Tibial Plateau Fracture Surgery
Physical Therapy Protocol
Tibial Plateau Fracture: Open Reduction Internal Fixation (ORIF)
Physical Therapy Protocol
Phase I – Maximum Protection (0 to 1 Week)
0 to 1 Week:
- Ice and modalities to reduce pain and inflammation.
- Non-weight bearing (NWB) with crutches for 12 weeks.
- Brace in full extension except during therapy sessions.
- Elevate the leg above the heart for the first 3 to 5 days.
- Patella mobility drills.
- Gait training focusing on NWB restoration.
Phase II – Progressive Stretching and Early Strengthening (Weeks 1 to 6)
Weeks 1 to 6:
- Continue with the program outlined in Phase I.
- Use modalities to control inflammation.
- Begin gentle range of motion (ROM), goal to exceed 90° of knee flexion by 4 weeks.
- Closed kinetic chain multi-plane hip strengthening on the uninvolved side.
- Proprioception drills emphasizing neuromuscular control.
- Multi-plane ankle strengthening.
Phase III – Strengthening and Proprioceptive Phase (Weeks 6 to 12)
Weeks 6 to 12:
- Modalities as needed.
- Continue with Phase II exercises as indicated.
- Emphasis on achieving and maintaining full ROM.
- Begin stationary bike and light strengthening exercises.
- Initiate weight-bearing as tolerated, progressing gradually.
Phase IV – Advanced Strengthening and Initiation of Plyometric Drills (Weeks 12 to 20)
Weeks 12 and Onward:
- Begin partial weight bearing at 25% of body weight and increase by 25% per week.
- Gradually progress to one crutch as tolerated, eventually weaning off crutches.

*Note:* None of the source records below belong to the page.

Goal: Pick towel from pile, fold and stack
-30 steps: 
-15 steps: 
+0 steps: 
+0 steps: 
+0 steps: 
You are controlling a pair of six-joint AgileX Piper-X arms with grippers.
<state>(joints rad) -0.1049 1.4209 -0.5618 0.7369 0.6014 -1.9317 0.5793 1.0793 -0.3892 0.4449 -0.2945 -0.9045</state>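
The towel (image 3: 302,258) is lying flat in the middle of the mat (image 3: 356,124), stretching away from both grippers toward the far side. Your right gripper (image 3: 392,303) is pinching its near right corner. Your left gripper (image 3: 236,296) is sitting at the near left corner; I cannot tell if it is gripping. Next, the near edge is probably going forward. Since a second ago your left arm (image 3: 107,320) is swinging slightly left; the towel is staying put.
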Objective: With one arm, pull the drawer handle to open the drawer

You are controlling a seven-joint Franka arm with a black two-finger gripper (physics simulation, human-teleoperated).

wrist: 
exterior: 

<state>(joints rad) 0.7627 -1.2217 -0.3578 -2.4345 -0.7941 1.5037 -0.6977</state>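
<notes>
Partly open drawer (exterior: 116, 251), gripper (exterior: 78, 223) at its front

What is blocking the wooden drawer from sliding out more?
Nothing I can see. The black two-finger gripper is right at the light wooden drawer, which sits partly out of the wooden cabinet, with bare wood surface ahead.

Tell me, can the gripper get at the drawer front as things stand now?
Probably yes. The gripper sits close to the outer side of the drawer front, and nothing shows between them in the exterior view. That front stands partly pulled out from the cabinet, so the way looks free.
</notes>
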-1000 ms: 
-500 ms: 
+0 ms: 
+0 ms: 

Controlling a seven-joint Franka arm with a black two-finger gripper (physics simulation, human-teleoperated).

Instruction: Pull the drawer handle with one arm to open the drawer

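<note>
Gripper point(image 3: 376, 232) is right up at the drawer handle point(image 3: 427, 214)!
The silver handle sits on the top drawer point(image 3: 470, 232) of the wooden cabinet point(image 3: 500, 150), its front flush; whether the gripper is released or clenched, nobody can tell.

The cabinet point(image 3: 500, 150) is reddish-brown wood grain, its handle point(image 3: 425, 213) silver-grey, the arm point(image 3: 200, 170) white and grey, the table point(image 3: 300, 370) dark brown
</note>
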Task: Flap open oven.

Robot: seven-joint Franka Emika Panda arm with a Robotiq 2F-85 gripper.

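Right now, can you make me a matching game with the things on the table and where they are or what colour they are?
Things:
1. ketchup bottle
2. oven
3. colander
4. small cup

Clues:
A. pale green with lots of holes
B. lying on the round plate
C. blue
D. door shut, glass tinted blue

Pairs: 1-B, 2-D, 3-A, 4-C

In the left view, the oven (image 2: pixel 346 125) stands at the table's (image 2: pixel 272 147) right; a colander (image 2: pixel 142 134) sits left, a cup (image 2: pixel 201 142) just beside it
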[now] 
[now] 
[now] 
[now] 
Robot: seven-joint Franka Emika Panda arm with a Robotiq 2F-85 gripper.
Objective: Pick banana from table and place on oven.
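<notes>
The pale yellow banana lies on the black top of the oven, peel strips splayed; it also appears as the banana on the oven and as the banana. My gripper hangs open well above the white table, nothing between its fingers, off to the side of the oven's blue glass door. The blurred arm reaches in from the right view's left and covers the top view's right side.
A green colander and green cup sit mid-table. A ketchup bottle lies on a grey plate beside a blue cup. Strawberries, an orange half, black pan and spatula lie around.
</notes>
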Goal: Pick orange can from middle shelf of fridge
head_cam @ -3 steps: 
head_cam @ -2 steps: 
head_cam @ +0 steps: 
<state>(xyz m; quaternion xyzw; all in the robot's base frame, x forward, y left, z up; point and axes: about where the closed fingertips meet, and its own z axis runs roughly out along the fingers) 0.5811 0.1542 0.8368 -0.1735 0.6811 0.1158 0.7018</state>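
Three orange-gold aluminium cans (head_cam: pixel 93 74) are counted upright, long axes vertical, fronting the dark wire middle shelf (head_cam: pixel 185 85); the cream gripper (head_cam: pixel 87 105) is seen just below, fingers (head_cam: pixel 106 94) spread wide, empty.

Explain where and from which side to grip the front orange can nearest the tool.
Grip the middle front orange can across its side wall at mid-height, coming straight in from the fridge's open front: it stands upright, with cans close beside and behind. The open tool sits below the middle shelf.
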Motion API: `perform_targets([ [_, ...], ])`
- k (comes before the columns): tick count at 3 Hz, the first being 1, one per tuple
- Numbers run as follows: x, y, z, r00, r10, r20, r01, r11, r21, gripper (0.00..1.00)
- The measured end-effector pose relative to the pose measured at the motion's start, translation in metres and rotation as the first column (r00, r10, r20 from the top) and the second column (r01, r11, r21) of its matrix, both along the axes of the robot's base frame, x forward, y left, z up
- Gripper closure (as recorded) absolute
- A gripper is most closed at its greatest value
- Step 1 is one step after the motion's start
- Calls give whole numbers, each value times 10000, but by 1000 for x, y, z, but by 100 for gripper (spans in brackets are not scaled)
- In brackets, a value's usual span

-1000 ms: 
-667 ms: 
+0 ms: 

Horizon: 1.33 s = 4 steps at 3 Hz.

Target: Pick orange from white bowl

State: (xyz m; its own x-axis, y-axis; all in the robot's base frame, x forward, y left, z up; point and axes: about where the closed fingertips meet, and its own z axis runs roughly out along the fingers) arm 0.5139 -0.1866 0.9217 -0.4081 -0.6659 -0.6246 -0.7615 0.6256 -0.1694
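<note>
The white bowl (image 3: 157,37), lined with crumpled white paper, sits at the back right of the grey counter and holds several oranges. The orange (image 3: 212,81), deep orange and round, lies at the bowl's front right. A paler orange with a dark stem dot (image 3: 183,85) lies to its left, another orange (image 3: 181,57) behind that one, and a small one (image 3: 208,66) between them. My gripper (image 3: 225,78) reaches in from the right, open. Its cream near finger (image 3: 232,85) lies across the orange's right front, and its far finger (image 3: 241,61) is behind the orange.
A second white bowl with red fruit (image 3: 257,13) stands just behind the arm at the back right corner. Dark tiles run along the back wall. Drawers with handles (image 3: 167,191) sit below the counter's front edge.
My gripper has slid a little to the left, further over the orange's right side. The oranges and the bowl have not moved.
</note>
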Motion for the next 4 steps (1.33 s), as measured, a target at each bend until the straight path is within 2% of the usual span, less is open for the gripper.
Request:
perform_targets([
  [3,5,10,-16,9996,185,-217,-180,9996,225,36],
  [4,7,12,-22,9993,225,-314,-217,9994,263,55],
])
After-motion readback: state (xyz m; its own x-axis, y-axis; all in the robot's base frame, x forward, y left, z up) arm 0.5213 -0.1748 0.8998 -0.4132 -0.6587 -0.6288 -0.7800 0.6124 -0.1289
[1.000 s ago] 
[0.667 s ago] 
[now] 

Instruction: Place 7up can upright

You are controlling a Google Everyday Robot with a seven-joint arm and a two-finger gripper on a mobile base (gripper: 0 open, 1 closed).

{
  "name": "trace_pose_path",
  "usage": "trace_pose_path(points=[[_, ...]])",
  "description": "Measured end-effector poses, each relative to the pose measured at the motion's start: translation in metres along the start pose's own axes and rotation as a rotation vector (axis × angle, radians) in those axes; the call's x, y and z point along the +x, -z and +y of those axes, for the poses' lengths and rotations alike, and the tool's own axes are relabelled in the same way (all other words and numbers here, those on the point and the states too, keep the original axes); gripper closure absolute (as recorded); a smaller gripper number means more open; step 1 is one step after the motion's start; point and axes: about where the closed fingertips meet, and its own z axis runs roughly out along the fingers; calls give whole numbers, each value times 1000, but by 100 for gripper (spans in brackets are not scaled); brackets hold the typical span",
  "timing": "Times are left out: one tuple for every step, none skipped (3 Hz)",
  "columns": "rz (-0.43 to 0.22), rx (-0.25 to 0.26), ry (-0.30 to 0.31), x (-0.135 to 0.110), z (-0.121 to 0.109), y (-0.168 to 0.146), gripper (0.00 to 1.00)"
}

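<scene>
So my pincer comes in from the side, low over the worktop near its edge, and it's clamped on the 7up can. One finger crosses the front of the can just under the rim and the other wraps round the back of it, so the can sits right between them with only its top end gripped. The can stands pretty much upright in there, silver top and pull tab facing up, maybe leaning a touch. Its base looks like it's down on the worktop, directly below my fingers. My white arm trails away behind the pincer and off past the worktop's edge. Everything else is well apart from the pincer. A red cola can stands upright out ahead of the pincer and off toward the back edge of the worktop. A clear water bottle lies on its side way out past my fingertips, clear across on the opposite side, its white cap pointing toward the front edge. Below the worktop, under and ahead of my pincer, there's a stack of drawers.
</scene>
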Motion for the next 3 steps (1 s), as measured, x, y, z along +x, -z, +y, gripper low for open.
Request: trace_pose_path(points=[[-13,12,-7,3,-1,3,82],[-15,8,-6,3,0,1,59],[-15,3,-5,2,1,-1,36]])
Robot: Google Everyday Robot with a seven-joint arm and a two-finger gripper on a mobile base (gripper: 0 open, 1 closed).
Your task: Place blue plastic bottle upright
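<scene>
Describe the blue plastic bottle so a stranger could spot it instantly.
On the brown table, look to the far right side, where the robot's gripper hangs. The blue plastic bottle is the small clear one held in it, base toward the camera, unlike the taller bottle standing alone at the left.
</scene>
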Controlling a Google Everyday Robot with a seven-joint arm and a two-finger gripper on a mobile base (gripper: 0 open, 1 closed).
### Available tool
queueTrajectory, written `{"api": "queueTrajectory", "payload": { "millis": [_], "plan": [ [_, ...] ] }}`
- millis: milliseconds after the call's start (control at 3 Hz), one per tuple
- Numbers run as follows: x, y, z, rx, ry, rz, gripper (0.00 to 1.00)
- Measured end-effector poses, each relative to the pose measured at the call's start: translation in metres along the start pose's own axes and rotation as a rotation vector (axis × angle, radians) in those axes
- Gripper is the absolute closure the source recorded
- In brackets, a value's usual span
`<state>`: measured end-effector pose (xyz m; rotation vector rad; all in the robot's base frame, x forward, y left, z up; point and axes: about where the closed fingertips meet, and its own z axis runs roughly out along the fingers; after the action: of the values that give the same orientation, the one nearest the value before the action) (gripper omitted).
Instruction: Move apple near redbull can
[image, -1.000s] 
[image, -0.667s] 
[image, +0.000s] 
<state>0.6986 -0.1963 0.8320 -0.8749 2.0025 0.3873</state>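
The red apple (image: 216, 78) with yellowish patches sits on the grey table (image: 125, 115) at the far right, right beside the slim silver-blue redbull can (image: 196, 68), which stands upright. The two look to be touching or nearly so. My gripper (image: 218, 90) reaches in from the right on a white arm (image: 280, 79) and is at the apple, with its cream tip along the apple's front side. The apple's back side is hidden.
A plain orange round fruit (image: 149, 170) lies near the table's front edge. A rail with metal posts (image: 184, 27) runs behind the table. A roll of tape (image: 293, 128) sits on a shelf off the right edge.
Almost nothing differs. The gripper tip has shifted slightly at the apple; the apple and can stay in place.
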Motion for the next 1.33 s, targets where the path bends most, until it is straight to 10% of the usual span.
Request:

- Normalize gait pattern once bearing full weight.
- Initiate closed kinetic chain exercises progressing from bilateral to unilateral movements.
- Begin proprioceptive training exercises.
Phase V – Full Return to Activity (Weeks 20 and Beyond)
Weeks 20 and Onward:
- Full return to activity as tolerated.
- Continue strengthening and proprioceptive exercises.
- Begin sport-specific drills and progressive load-bearing exercises.
Patient Education
- Emphasize the importance of following the weight-bearing guidelines to avoid complications.
- Instruct patients on proper bracing, gait training, and how to manage swelling with elevation and cryotherapy.
- Educate on gradual return to activity, with a focus on avoiding high-impact activities until cleared.
Red Flags
- Unusual pain, increased swelling, or discomfort should be reported to the healthcare provider.
- Any difficulties with weight-bearing progression or abnormal gait pattern should be addressed immediately.
- Persistent or increasing joint stiffness, particularly after the 12-week mark, should be evaluated for potential complications.